- [Problem requirements]: Once you reach the line that holds "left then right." in the listing below, output it and every line after it through the line that holds "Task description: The", word for word.

- [Information provided]:
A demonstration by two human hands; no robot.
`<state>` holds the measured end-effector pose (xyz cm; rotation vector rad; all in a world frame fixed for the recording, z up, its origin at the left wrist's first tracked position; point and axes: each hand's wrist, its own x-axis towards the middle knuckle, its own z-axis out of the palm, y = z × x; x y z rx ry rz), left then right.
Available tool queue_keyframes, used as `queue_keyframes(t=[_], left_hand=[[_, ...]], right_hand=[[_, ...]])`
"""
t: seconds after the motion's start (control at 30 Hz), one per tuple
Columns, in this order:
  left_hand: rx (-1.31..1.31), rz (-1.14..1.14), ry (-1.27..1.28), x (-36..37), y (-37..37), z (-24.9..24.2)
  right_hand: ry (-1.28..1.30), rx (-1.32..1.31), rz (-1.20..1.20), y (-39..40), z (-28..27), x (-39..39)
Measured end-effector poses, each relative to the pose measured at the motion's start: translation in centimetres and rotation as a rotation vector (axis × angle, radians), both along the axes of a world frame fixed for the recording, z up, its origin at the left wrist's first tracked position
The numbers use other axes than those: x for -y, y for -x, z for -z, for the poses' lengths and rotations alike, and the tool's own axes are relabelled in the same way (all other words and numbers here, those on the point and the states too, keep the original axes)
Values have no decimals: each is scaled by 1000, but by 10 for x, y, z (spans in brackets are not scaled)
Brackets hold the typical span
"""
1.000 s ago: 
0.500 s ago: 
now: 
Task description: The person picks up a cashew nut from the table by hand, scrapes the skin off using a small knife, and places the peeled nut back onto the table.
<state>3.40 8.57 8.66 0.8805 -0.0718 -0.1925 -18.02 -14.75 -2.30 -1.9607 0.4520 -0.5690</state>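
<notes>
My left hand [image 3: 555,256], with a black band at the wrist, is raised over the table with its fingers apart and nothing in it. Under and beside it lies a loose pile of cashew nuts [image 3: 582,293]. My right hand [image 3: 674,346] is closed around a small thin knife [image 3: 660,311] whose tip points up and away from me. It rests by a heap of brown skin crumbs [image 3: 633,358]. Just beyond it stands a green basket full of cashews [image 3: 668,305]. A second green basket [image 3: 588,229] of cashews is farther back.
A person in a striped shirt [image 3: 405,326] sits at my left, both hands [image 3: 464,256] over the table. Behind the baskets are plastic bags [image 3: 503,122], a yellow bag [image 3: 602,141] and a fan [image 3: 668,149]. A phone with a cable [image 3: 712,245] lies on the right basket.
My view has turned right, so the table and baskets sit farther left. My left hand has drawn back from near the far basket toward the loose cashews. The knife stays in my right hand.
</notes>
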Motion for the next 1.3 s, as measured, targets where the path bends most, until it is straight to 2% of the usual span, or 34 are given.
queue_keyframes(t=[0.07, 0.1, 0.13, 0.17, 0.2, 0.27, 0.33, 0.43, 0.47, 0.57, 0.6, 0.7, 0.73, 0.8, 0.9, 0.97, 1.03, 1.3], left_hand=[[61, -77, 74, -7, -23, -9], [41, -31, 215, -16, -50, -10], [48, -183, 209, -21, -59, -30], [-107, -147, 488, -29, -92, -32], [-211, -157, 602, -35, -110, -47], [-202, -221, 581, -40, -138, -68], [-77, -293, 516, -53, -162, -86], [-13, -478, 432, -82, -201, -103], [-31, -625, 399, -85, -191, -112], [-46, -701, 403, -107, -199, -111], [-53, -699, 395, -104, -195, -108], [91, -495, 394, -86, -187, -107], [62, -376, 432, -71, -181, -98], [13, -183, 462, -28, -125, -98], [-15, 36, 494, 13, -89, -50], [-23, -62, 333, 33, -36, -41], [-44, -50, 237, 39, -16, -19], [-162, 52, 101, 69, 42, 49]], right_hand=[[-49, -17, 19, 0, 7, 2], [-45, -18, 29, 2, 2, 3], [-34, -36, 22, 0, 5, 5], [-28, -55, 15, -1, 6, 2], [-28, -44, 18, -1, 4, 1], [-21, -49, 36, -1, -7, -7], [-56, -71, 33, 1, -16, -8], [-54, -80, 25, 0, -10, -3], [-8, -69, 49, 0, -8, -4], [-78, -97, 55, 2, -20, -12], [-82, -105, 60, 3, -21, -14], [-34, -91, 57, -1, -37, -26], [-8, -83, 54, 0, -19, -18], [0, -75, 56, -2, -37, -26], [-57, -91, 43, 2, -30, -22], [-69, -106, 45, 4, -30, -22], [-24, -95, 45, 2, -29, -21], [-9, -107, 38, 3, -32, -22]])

- [Response to this task]:
`<state>` holds the measured end-effector pose (xyz cm; rotation vector rad; all in a world frame fixed for the recording, z up, its origin at the left wrist's first tracked position; point and axes: each hand's wrist, its own x-axis towards the middle knuckle, its own z-axis out of the palm, y = z × x; x y z rx ry rz), left then right.
Available tool queue_keyframes, used as `queue_keyframes(t=[_], left_hand=[[_, ...]], right_hand=[[_, ...]])`
"""
t: seconds after the motion's start (control at 30 Hz), one per tuple
Columns, in this order:
  left_hand: rx (-1.31..1.31), rz (-1.14..1.14), ry (-1.27..1.28), x (-36..37), y (-37..37), z (-24.9..24.2)
  right_hand: ry (-1.28..1.30), rx (-1.32..1.31), rz (-1.20..1.20), y (-39..40), z (-28..27), x (-39..39)
Measured end-effector poses, each relative to the pose measured at the motion's start: translation in centimetres and rotation as a rotation vector (axis × angle, radians), both along the axes of a world frame fixed for the recording, z up, its origin at the left wrist's first tracked position
The numbers use other axes than those: x for -y, y for -x, z for -z, for the poses' lengths and rotations alike, and the tool's own axes are relabelled in the same way (all other words and numbers here, those on the point and the states too, keep the original axes)
Values have no decimals: each is scaled by 1000, but by 10 for x, y, z (spans in brackets are not scaled)
Brackets hold the typical span
"""
1.000 s ago: 
0.500 s ago: 
now: 
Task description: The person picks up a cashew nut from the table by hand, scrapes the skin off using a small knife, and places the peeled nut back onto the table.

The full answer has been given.